Tooba Gondal: yes, a few, I have some… there aren’t many British people here… there are Pakistani families that are really nice.
Interviewer: How did the smugglers bring you from Baghouz to the Turkish border?
Tooba Gondal: We were in a car, close to the border and stopped at the checkpoint, the Kurdish checkpoint. That’s when women, men with arms searched us and forced us into a car and brought us here immediately, it was very fast. We got searched maybe 2-3 times, they took our money, they took our gold, they took our watches, all electronics, we have to start life from zero.
Interviewer: How did you make it out of Baghouz?
Tooba Gondal: It was arranged through a smuggler. So I hooked up with some people, that have contacted the smuggler. and the smuggler he have contacts to arrange a car, and we move from car to car, we travel through the desert moving from car to car over five days.
Interviewer: Where were you before Baghouz?
Tooba Gondal: Moving from village to village, four to five villages, so always it was constantly moving, every two to three weeks, moving from Hajin village, going to Sousa village, constant moving, tired, bombing, war, I have an injury here, shrapnel landed between my eyebrows. It’s from military, the regime… I don’t know how you say it in English… A bullet which explodes into the air and it hit me in between my eyebrows. It still remains, they stitched over it, I don’t know if they were doctors or amateurs, I don’t know.
Now I have a big nerve problem in my head, I complained to them and I had no help, I had many symptoms like vomiting, dizziness, maybe the shrapnel is touching a nerve but I have no help. I complain but still now, being here over 2 months they didn’t have any x-rays for anything.
Interviewer: Do you feel more British, Pakistani, French, how do you feel?
Tooba Gondal: I feel British. But Britain refuses to take us in, and I’m just left with hope for any life again in any place where I can live a normal life and educate my children.
Interviewer: Why do you think Britain doesn’t want to take you back?
Tooba Gondal: I know Britain, I grew up in Britain, and I heard after they refused um…
Interviewer: Shamima Begum?
Tooba Gondal: After they refused her, I know the British public, they are scared, they don’t want to deal with us, but they must deal with us. But we can’t stay in this camp for the rest of our lives, they must deal with us. We are not a threat to their society, we just want a normal life again.
Interviewer: What do you think will happen if these people, these children stay in these camps for 5 to 10 years?
Tooba Gondal: I hope that never happens, that sounds like an absolutely terrible thing for the women and children to be trapped in such camps, no help, no facilities, um, if that’s the case then the children are already so uneducated, have already adapted to such bad manners and foul language, so they will grow up to not have any manners and to not have any education… the women will maybe lose their sanity, I think I will lose my sanity.
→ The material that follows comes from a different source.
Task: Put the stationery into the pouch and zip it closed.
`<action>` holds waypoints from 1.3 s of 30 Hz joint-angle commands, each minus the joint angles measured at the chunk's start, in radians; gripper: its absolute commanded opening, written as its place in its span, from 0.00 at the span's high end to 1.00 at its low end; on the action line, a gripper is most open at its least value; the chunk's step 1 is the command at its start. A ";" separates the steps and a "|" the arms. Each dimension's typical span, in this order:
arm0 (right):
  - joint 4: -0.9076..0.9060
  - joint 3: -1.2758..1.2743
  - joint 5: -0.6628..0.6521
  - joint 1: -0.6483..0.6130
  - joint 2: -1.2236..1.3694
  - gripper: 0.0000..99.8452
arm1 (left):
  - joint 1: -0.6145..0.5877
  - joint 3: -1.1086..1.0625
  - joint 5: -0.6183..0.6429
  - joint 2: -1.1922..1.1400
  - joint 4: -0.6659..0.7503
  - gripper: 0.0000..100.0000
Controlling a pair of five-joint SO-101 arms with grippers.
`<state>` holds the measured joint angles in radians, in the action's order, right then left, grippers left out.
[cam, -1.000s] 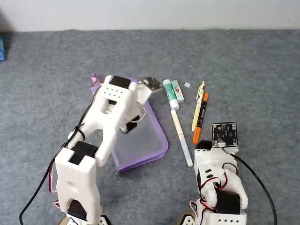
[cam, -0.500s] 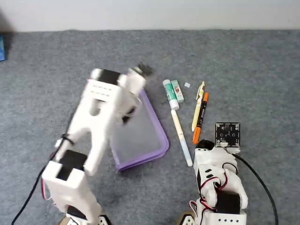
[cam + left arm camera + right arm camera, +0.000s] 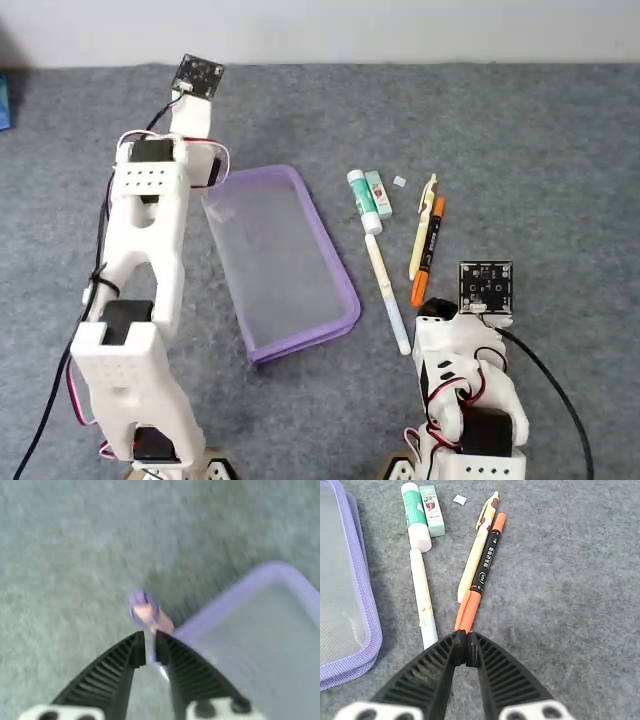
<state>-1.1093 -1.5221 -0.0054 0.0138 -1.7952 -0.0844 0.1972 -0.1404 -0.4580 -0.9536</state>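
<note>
The clear pouch [image 3: 285, 260] with purple edging lies flat at mid-table. Its purple and pink zipper pull [image 3: 146, 611] rests on the carpet at the pouch's far left corner [image 3: 235, 600]. My left gripper [image 3: 149, 636] hangs just short of that pull, fingers shut to a thin slit with nothing held. To the right of the pouch lie a green glue stick [image 3: 363, 200], a small eraser [image 3: 378, 193], a white pen [image 3: 387, 290], a cream pen [image 3: 424, 225] and an orange marker [image 3: 428, 250]. My right gripper [image 3: 466, 636] is shut and empty, at the marker's near end [image 3: 467, 612].
A tiny white scrap [image 3: 399, 181] lies beside the eraser. Grey carpet [image 3: 540, 150] covers the table, with free room at the right and far side. The left arm [image 3: 145, 230] stretches along the pouch's left side; the right arm [image 3: 460, 350] stays near the front edge.
The left arm has swung from above the pouch's far right corner over to its far left corner, uncovering the pouch. The right arm and the stationery have kept still.
</note>
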 commanded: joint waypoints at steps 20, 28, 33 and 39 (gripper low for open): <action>0.012 0.049 0.011 -0.001 -0.008 0.99 | 0.114 0.918 -0.028 -0.517 -0.767 0.97; -0.108 0.115 0.014 -0.002 -0.008 0.99 | 0.201 0.960 -0.098 -0.520 -0.804 0.99; -0.120 0.123 0.014 -0.001 -0.008 0.99 | 0.235 0.894 -0.098 -0.430 -0.799 0.99; -0.120 0.118 0.014 -0.001 -0.008 0.99 | 0.107 0.952 -0.014 -0.393 -0.758 0.94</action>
<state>-1.2229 -1.4484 -0.0038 0.0138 -1.8029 0.0921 1.0902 -0.1926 -0.9275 -1.7300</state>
More sicknesses, more diseases, many stories, cases of deaths, illness that already took place… if it continues like this then it’s very bad.
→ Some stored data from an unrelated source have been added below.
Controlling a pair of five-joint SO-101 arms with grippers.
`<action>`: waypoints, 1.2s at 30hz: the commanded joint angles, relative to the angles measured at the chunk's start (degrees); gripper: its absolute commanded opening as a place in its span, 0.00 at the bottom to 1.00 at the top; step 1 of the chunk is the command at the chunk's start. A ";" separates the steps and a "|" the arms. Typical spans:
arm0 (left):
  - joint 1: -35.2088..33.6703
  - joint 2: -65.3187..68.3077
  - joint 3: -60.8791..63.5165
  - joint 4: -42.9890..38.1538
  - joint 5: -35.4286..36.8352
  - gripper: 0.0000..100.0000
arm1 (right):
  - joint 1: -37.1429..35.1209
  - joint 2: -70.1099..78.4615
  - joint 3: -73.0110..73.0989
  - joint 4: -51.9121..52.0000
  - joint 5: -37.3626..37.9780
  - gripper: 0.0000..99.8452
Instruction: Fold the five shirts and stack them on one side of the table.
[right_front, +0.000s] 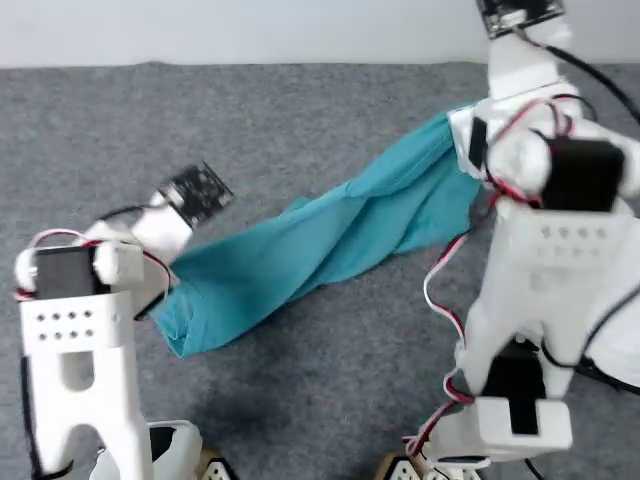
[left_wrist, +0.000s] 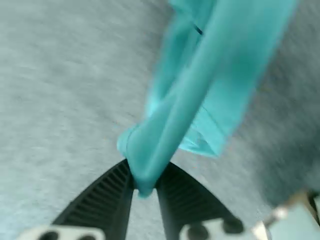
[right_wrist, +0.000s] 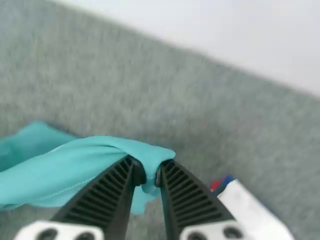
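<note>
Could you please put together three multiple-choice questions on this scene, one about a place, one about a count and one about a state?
1. Where is the shirt?
A. Folded on a stack.
B. Strung between the left gripper and the right gripper.
C. Spread flat, apart from both arms.

2. How many shirts can be seen?
A. One.
B. Three.
C. Five.

3. What is the left gripper's state?
A. Open above the shirt.
B. Shut on nothing.
C. Shut on the shirt.

Answers:
1 B, as the high view shows an arm at each end of the shirt.
2 A, as a single teal shirt is visible.
3 C, as its wrist view shows cloth pinched between the fingers.
</note>
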 joint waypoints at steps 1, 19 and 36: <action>-0.35 -0.35 -10.95 -1.05 3.96 0.01 | 0.04 -6.02 -7.03 1.19 0.53 0.01; -0.44 -0.79 -46.11 -5.54 12.48 0.01 | 0.22 -18.33 -15.30 -6.55 6.33 0.01; -0.53 -0.79 -53.41 1.23 12.31 0.01 | 0.22 -20.35 -15.12 -24.13 17.23 0.01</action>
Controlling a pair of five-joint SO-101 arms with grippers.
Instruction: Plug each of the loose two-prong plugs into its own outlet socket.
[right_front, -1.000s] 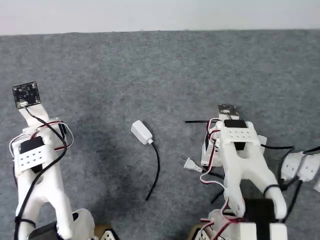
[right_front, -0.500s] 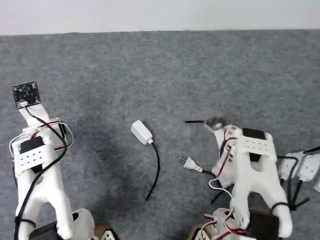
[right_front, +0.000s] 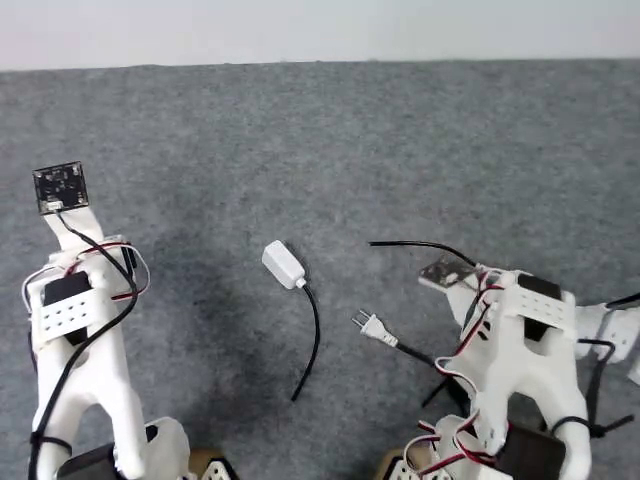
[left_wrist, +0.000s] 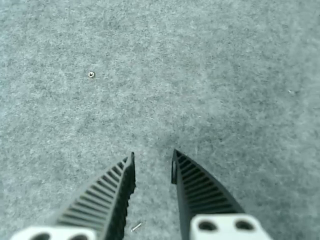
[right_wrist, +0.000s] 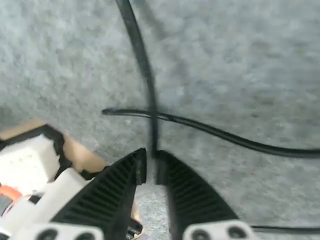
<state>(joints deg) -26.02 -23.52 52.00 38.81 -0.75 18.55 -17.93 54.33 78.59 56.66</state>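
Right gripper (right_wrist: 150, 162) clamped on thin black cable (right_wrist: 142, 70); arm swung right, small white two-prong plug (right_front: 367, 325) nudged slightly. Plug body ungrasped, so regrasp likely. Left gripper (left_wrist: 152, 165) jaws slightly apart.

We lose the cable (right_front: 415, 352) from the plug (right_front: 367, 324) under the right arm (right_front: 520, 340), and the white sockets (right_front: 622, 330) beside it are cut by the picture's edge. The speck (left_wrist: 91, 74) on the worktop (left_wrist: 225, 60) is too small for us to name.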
Interviewer: Just to clarify, you have British residency?
Tooba Gondal: Yes, I have a permanent British residency.
Interviewer: And a French passport?
Tooba Gondal: Yes.
Interviewer: And a Pakistani passport?
Tooba Gondal: No.
Interviewer: So you just have a French passport?
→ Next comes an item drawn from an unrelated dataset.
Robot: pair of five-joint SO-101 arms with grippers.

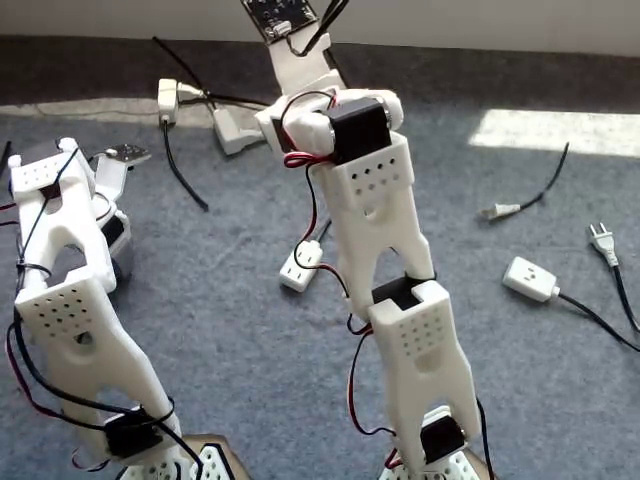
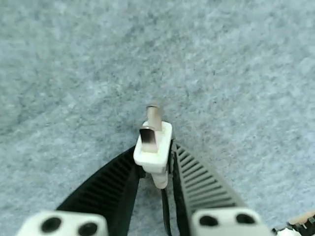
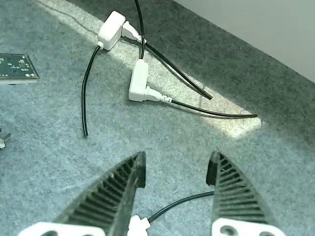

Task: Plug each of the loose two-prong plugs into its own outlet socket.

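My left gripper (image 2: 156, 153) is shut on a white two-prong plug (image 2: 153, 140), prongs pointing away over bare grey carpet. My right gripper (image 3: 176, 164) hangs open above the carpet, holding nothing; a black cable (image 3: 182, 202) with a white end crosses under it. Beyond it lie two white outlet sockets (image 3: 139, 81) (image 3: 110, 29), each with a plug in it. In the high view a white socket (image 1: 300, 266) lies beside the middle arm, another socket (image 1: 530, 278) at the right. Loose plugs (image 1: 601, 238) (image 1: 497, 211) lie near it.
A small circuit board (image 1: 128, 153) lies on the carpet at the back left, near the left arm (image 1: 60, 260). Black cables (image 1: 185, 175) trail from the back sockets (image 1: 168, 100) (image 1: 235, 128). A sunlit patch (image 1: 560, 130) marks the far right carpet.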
Tooba Gondal: Yes. I have it with me till now, they didn’t find it, the military here didn’t find it, and I had it sewn in my diapers, through my children’s diapers. I still have it with me after all this war that I’ve seen and that’s the only thing I have left.
Interviewer: Just to play devil’s advocate, you say you just want to go back into a normal life…
Tooba Gondal: If I did not harm to anyone, if I committed no harm in Syria for 4 years, what kind of threat can I be to Britain?